WORK REQUEST:
The lines below that include the word "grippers" are to be reported.

DATASET SECTION:
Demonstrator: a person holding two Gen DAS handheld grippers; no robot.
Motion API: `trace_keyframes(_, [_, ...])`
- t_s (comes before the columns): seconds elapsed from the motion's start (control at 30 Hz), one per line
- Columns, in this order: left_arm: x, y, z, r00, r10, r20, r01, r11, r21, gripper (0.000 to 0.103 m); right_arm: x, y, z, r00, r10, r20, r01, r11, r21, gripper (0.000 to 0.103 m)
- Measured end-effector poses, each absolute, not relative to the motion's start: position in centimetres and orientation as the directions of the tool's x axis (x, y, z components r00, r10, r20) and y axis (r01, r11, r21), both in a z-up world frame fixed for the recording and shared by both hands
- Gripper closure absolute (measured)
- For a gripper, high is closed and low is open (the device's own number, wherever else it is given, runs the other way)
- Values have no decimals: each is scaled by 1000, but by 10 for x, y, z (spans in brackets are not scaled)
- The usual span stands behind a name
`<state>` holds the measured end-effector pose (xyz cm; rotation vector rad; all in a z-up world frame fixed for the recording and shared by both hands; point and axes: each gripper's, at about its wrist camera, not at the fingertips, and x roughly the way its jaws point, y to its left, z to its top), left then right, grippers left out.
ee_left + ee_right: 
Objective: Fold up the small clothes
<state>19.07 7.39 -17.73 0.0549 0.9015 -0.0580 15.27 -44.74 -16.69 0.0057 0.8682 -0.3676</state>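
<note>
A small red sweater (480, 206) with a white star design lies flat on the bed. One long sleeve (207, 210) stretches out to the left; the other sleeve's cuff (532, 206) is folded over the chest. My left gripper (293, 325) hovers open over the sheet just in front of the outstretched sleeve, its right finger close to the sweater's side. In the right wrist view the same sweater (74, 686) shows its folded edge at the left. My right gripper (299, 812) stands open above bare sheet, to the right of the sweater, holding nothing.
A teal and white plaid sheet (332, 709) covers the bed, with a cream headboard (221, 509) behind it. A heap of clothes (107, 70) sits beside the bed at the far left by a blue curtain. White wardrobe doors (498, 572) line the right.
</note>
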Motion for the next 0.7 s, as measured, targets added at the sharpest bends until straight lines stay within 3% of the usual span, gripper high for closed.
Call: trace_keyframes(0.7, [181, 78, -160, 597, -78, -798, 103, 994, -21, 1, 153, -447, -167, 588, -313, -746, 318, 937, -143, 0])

RESPONSE AREA:
Demonstrator: a person holding two Gen DAS handheld grippers; no robot.
`<state>` holds the measured end-effector pose (xyz cm; rotation vector rad; all in a z-up world frame fixed for the recording and shared by both hands; point and axes: each gripper's, at about its wrist camera, not at the fingertips, and x roughly the way its jaws point, y to its left, z to its top), left then right, grippers left out.

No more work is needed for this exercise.